[BERT] Evaluating the pre-trained google research model to get the MLM accuracy
Hello all,
We are curious on what is the MLM accuracy of our eval-set run on the pre-trained model that google-research provided. Specifically, the bert-large-uncased model. However, when trying to execute the run_pretraining.py script to evaluate the model, we encounter the following error:
tensorflow.python.framework.errors_impl.NotFoundError: Restoring from checkpoint failed. This is most likely due to a Variable name or other graph key that is missing from the checkpoint. Please ensure that you have not altered the graph expected based on the checkpoint. Original error:
Key global_step not found in checkpoint
[[node save/RestoreV2 (defined at /home/.virtualenvs/ai/lib/python3.6/site-packages/tensorflow_core/python/framework/ops.py:1748) ]]

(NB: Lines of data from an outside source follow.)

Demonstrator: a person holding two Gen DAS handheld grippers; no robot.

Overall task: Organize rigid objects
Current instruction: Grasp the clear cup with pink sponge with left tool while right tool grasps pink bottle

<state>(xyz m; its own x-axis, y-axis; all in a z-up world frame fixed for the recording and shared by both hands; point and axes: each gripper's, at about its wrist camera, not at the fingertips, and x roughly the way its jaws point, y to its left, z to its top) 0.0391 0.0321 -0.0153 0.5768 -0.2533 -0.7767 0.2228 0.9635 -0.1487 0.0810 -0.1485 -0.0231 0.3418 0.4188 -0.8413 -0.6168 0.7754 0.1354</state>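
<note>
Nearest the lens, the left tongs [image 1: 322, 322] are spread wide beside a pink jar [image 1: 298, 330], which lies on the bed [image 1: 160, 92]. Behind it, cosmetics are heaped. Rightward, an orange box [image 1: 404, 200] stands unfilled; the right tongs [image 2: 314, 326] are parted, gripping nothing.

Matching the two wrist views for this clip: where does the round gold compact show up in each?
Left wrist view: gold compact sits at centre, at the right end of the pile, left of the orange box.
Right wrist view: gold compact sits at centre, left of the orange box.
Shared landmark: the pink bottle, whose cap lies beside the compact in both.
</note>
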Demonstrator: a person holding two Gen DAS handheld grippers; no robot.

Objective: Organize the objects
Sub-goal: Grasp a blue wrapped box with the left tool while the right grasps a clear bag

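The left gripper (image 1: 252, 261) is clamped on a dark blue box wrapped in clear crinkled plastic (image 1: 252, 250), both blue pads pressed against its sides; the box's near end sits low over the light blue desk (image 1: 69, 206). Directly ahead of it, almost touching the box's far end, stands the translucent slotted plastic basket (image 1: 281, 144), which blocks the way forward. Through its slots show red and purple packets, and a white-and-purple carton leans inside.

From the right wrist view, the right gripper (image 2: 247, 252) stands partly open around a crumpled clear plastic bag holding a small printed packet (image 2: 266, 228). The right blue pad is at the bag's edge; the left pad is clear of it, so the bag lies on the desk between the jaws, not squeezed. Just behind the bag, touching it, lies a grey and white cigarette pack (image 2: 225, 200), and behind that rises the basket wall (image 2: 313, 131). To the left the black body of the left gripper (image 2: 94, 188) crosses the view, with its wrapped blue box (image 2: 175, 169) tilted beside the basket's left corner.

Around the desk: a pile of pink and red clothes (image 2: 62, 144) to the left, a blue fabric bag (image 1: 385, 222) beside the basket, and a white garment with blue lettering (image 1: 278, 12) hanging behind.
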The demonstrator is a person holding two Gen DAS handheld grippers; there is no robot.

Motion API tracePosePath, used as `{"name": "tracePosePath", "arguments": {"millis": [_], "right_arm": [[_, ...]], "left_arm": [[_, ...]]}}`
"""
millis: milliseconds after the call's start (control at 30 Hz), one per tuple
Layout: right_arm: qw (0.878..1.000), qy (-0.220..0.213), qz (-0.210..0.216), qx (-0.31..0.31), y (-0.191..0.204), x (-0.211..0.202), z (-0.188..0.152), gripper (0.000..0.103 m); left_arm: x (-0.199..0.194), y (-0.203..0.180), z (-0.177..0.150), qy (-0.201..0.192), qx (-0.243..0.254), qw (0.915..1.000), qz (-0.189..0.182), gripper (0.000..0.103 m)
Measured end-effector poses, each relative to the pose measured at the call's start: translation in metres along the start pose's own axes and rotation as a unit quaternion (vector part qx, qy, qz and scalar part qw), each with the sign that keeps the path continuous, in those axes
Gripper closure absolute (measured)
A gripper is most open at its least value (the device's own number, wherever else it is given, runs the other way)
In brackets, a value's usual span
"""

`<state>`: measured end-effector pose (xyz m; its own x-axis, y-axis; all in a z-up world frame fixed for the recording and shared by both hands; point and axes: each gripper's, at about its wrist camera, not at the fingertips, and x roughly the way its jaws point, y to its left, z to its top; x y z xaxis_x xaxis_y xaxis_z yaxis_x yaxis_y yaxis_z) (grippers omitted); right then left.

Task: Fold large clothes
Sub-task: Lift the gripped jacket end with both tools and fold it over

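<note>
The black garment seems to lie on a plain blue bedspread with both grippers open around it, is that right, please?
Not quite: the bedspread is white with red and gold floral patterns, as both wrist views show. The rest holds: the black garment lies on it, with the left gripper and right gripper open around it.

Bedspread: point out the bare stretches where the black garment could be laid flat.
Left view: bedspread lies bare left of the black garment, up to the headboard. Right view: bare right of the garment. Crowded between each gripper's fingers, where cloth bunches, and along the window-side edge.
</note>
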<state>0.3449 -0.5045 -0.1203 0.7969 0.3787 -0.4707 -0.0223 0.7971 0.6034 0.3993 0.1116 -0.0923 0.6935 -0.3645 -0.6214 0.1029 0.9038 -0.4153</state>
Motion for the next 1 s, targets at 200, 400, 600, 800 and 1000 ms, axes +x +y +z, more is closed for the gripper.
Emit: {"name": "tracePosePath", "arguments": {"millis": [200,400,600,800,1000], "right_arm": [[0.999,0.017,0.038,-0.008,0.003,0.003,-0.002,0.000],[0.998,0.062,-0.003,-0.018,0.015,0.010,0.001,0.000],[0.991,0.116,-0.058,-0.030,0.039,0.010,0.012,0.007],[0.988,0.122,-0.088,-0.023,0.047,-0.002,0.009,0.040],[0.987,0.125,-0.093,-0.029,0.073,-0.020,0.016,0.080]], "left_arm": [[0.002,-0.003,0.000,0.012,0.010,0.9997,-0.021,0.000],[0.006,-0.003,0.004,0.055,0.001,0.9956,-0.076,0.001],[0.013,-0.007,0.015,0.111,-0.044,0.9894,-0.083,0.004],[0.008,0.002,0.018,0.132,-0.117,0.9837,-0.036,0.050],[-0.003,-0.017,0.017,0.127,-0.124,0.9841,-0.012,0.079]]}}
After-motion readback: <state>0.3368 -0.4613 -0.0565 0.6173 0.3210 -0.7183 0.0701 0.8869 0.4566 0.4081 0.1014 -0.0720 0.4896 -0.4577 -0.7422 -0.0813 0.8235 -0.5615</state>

It seems that the downloaded google-research model does not have a "global_step" Key and so we're unable to load the model to predict the MLM-accuracy of it.
Script used to evaluate the model :
TF_XLA_FLAGS='--tf_xla_auto_jit=2' \
python3 run_pretraining.py \
--bert_config_file=/path/to/bert_config.json \
--output_dir=/path/to/wwm_uncased_L-24_H-1024_A-16/ \
--input_file=/path/to/eval_10k \
--do_eval \
--nodo_train \
--eval_batch_size=8 \
--init_checkpoint=/path/to/tf1_ckpt/model.ckpt-28252.index \
--iterations_per_loop=1000 \
--learning_rate=0.0001 \
--max_eval_steps=1250 \
--max_predictions_per_seq=76 \
--max_seq_length=512 \
--num_gpus=1 \
--num_train_steps=107538 \
--num_warmup_steps=1562 \
--optimizer=lamb \
--save_checkpoints_steps=1562 \
--start_warmup_step=0 \
--train_batch_size=24 \
--nouse_tpu
BERT-Large-Uncased model provided by google research : BERT-Large, Uncased (Whole Word Masking) in their github-repo
Did anyone encounter a similar issue? If there is a solution for this, kindly share.
Thank you.
@sgpyc any idea what this is about?
The MLPerf reference BERT model is in fact slightly modified from the Google Research model. As far as I remembered, the math should be the same; input dataset is different.
I need to see whether can skip the step counter in checkpoint loading.